• Work instruction: The answer should be each line of the records that contains the word "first"; please copy them all.

• Given data:
+++++
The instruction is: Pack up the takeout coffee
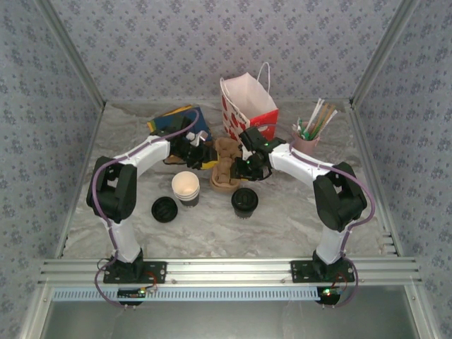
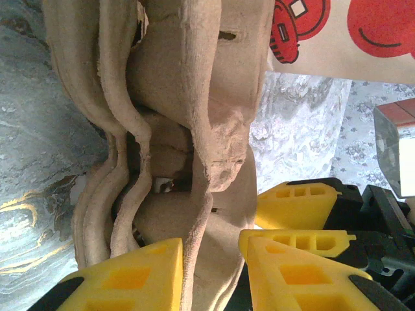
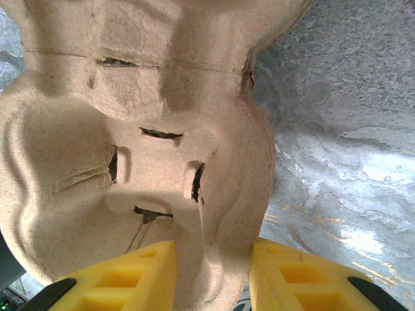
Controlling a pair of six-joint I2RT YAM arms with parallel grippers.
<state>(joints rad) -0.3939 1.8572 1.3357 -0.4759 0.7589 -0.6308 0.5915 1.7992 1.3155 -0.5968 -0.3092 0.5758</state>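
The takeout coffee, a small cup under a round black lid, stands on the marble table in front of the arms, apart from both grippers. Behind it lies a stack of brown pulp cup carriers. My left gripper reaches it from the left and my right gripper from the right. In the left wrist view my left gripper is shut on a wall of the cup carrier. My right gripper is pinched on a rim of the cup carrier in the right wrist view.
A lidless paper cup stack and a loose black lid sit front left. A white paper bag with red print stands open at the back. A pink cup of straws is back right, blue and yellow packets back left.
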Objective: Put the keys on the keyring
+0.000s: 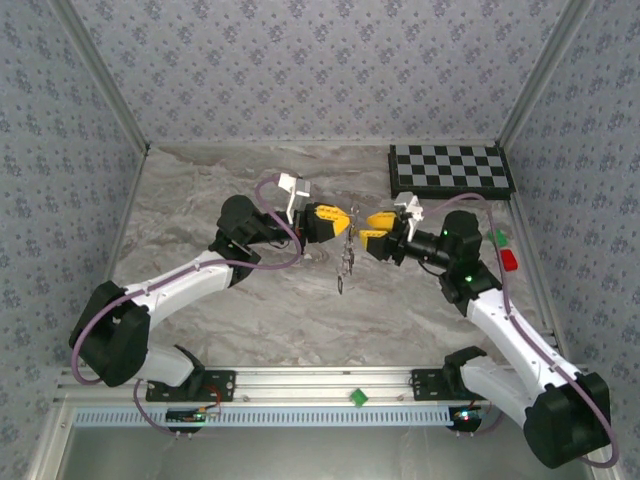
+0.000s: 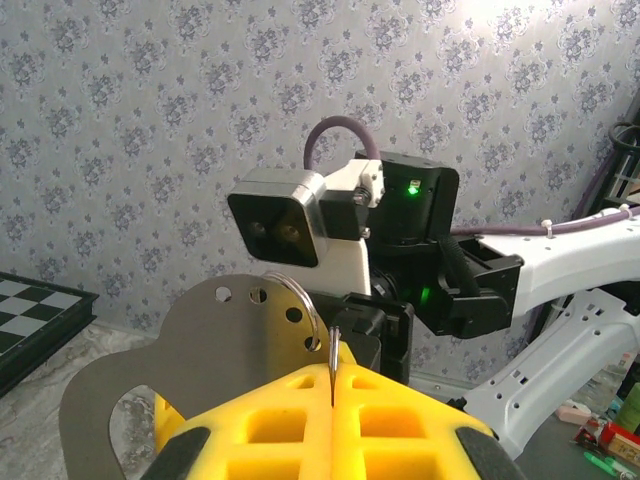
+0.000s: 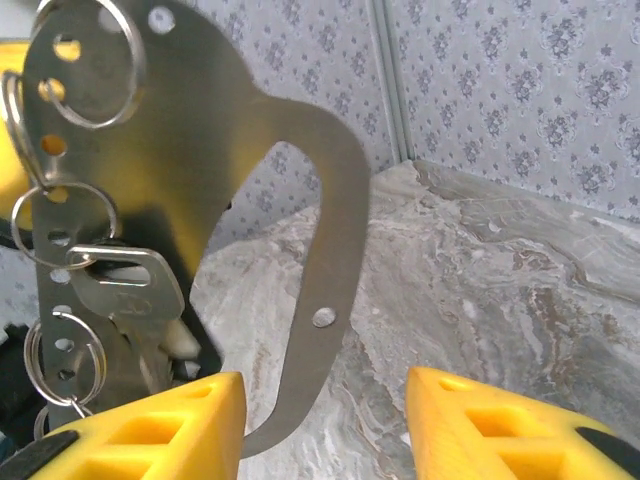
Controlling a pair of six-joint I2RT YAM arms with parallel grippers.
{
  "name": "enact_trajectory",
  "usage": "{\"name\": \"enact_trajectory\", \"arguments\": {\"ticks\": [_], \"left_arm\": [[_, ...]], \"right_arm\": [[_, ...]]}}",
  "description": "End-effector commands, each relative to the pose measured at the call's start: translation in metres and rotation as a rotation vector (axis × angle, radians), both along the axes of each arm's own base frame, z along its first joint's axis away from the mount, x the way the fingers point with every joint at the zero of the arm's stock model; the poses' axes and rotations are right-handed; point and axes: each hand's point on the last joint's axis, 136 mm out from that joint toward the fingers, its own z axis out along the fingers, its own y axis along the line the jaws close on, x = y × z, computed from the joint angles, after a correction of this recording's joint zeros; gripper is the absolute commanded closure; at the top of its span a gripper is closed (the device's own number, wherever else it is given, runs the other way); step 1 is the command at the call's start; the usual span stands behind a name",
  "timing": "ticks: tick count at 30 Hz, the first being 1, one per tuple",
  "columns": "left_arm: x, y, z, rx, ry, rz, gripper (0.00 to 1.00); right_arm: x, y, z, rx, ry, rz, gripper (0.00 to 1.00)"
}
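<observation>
My left gripper [image 1: 338, 221] [image 2: 332, 378] is shut on a thin metal keyring [image 2: 333, 352], seen edge-on between the yellow fingertips. From it hangs a grey metal plate [image 2: 195, 345] [image 3: 250, 150] with holes, held above the table. Several more rings hang in the plate's holes [image 3: 62, 224]. A silver key [image 3: 128, 292] hangs on one ring, with other keys dangling below [image 1: 344, 284]. My right gripper [image 1: 368, 231] [image 3: 325, 388] is open and faces the plate. The plate's curved lower arm [image 3: 328, 300] sits between the right fingers, close to the left one.
A black-and-white chequered board [image 1: 450, 170] lies at the back right of the marble table [image 1: 250, 310]. A red block [image 1: 509, 260] and a green one [image 1: 497, 238] sit near the right wall. Patterned walls close in three sides.
</observation>
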Motion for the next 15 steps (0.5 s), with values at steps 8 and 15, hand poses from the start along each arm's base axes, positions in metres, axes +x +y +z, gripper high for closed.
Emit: {"name": "enact_trajectory", "arguments": {"ticks": [8,15], "left_arm": [[-0.003,0.003,0.014,-0.035,-0.059,-0.007,1.0],[-0.005,0.003,0.014,-0.037,-0.059,-0.012,1.0]], "right_arm": [[-0.018,0.013,0.038,0.135,-0.037,0.167,0.5],[-0.027,0.029,0.041,0.137,-0.037,0.268,0.5]]}}
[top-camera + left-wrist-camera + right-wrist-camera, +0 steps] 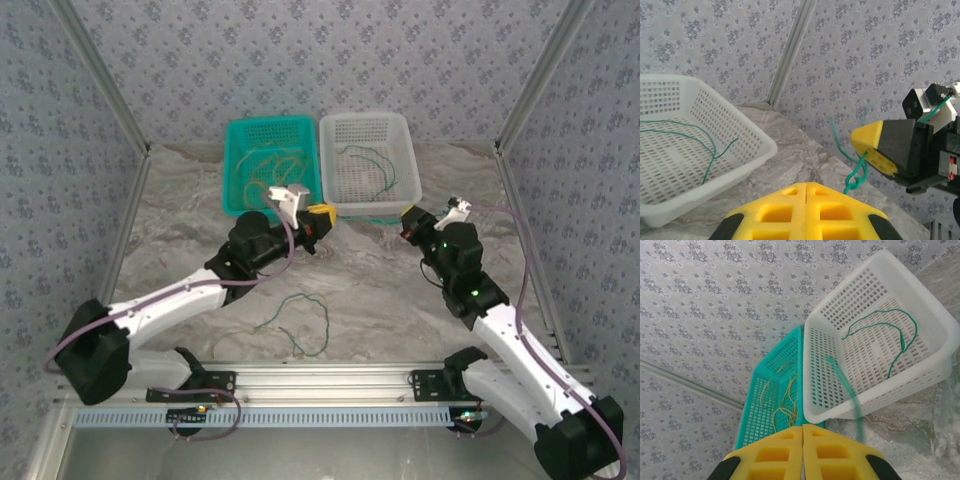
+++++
• Exercise solution:
  "description": "End-effector commands, each relative to the pose measured at the call's start: translation in metres and rotation as a rotation vector (axis × angle, radians), both along the axes of each arm's own base frame, z along its first joint's axis away from the mount, x the way the fingers point with every joint at the zero of the arm's stock model; the poses' axes and rotations are right-handed; point and axes: each hand's point on the last joint's axis, 136 mm out from that joint toward the fingers, its own z axis out along the fingers, its own y axis along the line the jaws close on, x = y × z, computed from the joint angles, after a correction of this recording's joint zeros; gripper is the absolute commanded closure; at the top of its span a gripper is closed (the device's own number, wherever else it is given, runs the other way); step 1 is the command at the call's start; the usual span stands behind a name",
  "timing": "ticks: tick count at 30 Hz, the first being 1, one per tuple",

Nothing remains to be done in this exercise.